Аусилий предсказуемо возмущается: «Ваше преосвященство, согласитесь, что это совершенно невозможно по природе вещей, чтобы варвары-славяне были рождены богом, а не сотворены, как все нормальные люди, из земной глины. По их книге получается, что славяне – потомки богов, это божественный народ».
Кардинал бесится: «Надо внушить плебеям, рабам и сеньорам, что славяне ненавидят римский народ, что варвары издревле питают к нам вражду». И папа полностью согласен со своим помощником:
«Так ты сказал, что славяне лелеют мечту, чтобы завладеть Римом и разрушить её церкви? Тебя осенила очень и очень удачная мысль. Объяви об этой звериной жестокости славян сегодня также и на совещании его императорского величества. Наши добрые соседи должны помочь нам в борьбе с дикими славянами».
Коварная схема вызревает сама собой: «…монахи, переодетые в одежду сеньоров, будут ходить по улицам и там, где собираются римляне, они расскажут о епископе из Витербо, которого славяне принесли в жертву своим богам».
Для того, чтобы добыть Родовую книгу и пограбить Русь начинается поиск послушного человека из русов. И такой человек в Риме есть – это бывший Гремислав Хоробрый, получивший в крещении имя Николай. Беглец из Руси был когда-то князем, счастливым мужем и отцом сына и двух дочек. Всё изменилось в одночасье: «Однажды… я с дружиной возвращался с дальних сенокосов. Дело близилось к вечеру. Вдруг я заметил в поле юную жницу, лет шестнадцати, не более».
Опять предельно говорящее замечание – князь ездит косить сено. Но случившееся на поле с дочерью кузнеца Полистой ещё более разделяет два мира – русский и западный. Аусилий с трудом понимает, о чём сокрушается Николай, вынужденный бежать, в том числе, от собственных дружинников и от себя самого.

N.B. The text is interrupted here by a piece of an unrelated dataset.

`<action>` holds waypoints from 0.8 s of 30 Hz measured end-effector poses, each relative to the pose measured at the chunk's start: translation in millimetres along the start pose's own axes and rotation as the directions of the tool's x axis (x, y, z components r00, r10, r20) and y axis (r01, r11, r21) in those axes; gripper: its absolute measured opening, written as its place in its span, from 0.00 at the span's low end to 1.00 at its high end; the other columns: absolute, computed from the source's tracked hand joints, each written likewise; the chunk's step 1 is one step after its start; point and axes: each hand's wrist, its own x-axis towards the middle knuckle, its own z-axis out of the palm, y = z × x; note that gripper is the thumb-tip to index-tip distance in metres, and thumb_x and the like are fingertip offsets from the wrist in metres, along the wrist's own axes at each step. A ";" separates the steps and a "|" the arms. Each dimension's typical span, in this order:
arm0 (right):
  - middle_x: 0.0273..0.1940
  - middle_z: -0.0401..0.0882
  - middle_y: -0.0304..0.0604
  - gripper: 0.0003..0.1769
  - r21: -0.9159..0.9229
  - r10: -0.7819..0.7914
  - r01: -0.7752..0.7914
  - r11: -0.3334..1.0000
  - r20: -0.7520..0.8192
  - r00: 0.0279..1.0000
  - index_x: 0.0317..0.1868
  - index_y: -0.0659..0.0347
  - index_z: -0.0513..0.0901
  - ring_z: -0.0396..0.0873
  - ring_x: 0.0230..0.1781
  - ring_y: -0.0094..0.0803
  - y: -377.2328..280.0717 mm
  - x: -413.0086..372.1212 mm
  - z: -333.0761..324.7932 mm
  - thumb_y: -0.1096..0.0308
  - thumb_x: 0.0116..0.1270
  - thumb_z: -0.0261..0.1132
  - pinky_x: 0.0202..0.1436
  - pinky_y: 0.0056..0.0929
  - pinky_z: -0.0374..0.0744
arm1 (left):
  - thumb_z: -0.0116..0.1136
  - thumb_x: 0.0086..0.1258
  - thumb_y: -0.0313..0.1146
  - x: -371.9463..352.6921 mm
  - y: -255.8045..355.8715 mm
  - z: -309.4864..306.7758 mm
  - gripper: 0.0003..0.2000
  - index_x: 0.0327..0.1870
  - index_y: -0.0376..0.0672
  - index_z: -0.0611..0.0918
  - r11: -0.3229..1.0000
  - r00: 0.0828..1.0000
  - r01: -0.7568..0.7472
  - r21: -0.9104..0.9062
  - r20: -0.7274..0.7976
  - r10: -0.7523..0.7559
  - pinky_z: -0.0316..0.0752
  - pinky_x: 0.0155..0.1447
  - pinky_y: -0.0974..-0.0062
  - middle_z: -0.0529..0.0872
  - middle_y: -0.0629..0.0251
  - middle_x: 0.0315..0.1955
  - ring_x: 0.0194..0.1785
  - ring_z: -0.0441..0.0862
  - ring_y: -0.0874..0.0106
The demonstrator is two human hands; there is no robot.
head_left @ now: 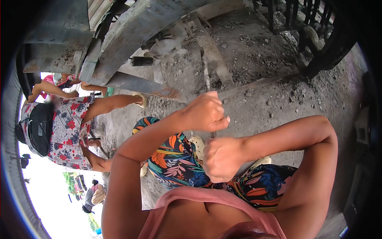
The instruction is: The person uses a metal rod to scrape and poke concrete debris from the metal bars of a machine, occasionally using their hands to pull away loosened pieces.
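- The left hand (pixel 205 112) forms a closed fist, its fingers folded together around a thin rod (pixel 207 75).
- The right hand (pixel 223 158) is likewise clamped on the rod, nearer the body; the knuckles face the viewer, so the fingertips are hidden.
- The rod extends beyond the left fist over grey, stony ground (pixel 254 101); a short length shows in the gap between the fists. Whether its far end touches the ground cannot be told.
- Beneath the forearms lie the wearer's leaf-patterned trousers (pixel 173 159), with a pale perforated shoe (pixel 197 145) just beside the right hand.
- Beyond the hands, a narrow grey plank (pixel 213 53) lies near the rod; a broad curved beam (pixel 139 34) crosses the upper left.
- Dark bars (pixel 332 57) stand at upper right.
- At left, well apart, a person in a floral garment (pixel 65 129) carries a black bag (pixel 39 129).
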 end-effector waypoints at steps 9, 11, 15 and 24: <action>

«Это здесь, в этом мире… вам, владельцам тысяч рабынь, никогда не было доступно такое воображение, как свободная женщина. А там, - он ткнул пальцем куда-то на северо-восток, - там словенскую женщину воздвигли на пьедестал преклонения. Ибо женщина, по имени Роусь, супруга божественного Перуна, произвела на свет потомство, положившее начало всем словенским родам. Её именем величают землю моих отцов. А я… растоптал женское достоинство юной русички и обрёк её на погибель».
«На Руси за прелюбодеяние полагается смертная казнь. (…) В землю вбивают рядом четыре столба: два для мужчины и два для женщины. Их привязывают за руки и за ноги к этим столбам и потом разрубают мечом от шеи до паха».
Ещё более поражает воображение римлянина сообщение о вече. «Ты хочешь сказать, что решение о виновности или же оправдании человека выносит плебс, простолюдины? – кардинал с изумлением воззрился на Гремислава. – Тупоголовая чернь навязывает свою волю князю? Как можно князю и его сановникам ставить себя наравне с этим смрадным навозом, подлыми людишками? (…) Язык толпы подобен отраве, медленно, но верно разъедающей основы божественной власти!».
И, наконец, своеобразным средоточием контраста двух таких разных цивилизаций становится рассказ о русских обычного раба Добромира. Его истории поначалу воспринимаются окружающими как затейливые байки, постепенно превращаясь в некое Божественное откровение.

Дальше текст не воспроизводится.